Quando qualche anno fa al mercatino dell’usato ho finalmente trovato Good Omens a pochi euro, ero in un brodo di giuggiole: due autori che adoro, insieme, in un unico libro. Cosa poteva andare storto?
Beh… praticamente tutto. O meglio, non proprio tutto, ma diciamo che mi aspettavo fuochi d’artificio e mi sono ritrovata davanti a una scatola di stelline di Capodanno, quelle che si spengono dopo due secondi.

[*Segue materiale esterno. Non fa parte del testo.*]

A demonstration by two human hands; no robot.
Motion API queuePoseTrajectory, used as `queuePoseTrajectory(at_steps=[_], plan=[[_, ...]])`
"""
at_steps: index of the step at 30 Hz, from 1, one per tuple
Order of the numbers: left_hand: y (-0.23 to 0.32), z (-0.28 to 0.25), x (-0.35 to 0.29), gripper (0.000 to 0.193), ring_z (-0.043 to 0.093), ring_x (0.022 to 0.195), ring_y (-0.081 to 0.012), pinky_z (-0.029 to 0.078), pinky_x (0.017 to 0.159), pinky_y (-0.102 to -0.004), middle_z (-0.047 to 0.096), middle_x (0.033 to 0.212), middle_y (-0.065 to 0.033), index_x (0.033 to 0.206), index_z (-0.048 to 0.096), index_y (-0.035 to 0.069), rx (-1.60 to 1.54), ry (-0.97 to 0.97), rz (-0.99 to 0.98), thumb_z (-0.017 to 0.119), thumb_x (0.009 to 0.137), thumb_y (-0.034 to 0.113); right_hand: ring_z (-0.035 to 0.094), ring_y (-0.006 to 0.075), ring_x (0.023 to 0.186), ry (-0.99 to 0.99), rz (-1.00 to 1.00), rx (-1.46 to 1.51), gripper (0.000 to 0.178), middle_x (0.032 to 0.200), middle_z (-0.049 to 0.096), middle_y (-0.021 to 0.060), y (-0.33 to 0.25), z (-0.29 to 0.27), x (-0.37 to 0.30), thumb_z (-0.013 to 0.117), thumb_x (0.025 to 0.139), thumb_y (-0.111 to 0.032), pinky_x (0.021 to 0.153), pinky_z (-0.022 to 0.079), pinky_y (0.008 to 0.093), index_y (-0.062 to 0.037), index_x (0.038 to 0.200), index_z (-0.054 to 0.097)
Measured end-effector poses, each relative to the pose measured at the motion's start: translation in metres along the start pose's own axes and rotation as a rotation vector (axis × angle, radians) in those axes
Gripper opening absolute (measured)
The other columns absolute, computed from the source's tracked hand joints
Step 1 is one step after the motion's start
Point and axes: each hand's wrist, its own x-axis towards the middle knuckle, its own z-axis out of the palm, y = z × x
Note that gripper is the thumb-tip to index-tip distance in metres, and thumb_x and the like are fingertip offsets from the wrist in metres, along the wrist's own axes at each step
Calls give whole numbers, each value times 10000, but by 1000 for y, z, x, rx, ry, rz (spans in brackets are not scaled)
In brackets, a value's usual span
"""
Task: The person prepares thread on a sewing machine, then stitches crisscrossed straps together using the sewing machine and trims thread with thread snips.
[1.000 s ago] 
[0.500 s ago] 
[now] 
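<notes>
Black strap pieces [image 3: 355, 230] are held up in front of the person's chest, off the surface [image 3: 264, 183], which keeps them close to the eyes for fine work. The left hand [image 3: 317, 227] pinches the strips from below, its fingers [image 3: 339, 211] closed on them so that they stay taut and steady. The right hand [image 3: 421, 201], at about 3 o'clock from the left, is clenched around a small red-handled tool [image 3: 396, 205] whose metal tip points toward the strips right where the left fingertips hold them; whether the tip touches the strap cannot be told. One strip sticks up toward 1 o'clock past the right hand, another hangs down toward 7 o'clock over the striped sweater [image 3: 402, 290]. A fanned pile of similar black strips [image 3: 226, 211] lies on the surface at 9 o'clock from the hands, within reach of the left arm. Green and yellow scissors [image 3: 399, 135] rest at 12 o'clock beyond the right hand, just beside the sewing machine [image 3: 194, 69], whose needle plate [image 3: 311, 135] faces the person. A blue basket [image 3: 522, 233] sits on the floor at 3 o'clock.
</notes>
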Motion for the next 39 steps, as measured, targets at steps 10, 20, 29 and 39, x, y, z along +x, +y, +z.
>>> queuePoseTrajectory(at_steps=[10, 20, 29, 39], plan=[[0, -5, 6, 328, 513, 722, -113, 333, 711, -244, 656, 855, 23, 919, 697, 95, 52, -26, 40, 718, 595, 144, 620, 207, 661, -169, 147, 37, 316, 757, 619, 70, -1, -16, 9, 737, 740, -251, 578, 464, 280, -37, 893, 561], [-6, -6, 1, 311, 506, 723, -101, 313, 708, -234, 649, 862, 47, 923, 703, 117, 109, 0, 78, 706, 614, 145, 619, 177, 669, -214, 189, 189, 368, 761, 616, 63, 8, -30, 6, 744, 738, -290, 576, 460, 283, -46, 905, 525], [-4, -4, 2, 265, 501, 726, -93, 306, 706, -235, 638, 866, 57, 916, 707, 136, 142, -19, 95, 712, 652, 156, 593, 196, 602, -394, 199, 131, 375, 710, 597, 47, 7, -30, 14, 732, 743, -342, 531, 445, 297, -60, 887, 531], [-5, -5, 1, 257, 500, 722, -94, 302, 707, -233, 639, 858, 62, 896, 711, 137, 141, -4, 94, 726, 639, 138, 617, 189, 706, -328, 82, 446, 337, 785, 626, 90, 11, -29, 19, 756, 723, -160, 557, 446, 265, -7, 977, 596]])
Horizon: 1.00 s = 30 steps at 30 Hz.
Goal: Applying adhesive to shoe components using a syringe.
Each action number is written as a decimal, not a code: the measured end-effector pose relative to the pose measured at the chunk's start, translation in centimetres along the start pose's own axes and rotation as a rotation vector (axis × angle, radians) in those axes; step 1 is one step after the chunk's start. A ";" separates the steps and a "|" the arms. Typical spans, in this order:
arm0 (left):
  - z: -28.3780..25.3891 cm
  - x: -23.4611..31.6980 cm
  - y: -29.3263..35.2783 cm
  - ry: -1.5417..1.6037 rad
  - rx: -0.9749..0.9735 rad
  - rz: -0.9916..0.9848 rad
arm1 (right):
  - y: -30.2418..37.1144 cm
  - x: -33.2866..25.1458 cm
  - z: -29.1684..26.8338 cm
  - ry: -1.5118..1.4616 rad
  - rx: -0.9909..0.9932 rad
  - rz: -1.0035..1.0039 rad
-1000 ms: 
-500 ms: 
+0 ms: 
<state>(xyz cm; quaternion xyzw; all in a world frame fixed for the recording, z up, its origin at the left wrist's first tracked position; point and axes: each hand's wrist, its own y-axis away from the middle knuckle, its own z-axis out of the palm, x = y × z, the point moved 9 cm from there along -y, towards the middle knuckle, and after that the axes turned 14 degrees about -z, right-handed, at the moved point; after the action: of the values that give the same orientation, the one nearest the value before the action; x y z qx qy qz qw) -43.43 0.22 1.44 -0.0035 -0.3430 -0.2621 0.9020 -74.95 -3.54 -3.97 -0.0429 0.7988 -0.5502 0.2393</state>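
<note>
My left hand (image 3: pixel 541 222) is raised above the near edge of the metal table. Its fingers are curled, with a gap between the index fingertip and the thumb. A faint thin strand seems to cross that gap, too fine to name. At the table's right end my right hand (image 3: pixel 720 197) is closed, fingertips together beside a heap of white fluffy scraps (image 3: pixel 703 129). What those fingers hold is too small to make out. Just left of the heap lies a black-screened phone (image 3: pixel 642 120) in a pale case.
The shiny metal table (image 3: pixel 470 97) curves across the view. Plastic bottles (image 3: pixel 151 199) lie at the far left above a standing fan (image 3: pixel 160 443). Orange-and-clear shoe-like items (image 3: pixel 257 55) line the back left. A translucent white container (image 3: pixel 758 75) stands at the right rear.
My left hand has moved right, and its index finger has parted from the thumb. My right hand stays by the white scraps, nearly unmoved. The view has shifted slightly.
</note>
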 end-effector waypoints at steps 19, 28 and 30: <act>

Il libro è un tripudio di trovate assurde, giochi di parole, ironia british che più british non si può. E qui arriva il problema: di solito con queste cose io vado a nozze, rido come una matta e mi affeziono subito ai personaggi. Invece stavolta non è successo. Ci sono state scene che mi hanno strappato un sorriso, certo, ma niente che mi facesse pensare “non riesco a staccarmi da queste pagine”.
Anzi, più andavo avanti più mi trovavo a domandarmi: “E se l’avessi letto a sedici anni?” Forse allora sarei stata travolta dall’entusiasmo, dalle trovate surreali, dall’idea stessa di un’Apocalisse raccontata con questo tono dissacrante. Oggi, invece, la sensazione è stata un’altra: mi ha fatto sentire… vecchia. Non capita spesso che un libro mi faccia questo effetto, ma qui sì. Troppo adulta per certi giochi narrativi, troppo poco indulgente per certe lungaggini.
Eppure, attenzione: non sto dicendo che sia un brutto libro. Le idee ci sono eccome, l’assurdo pure, e il tocco di Gaiman e Pratchett si sente, inconfondibile. Solo che io e Good Omens non ci siamo innamorati. Fine della storia.
Mi resta però la curiosità per la serie tv: magari sullo schermo funziona meglio che su carta!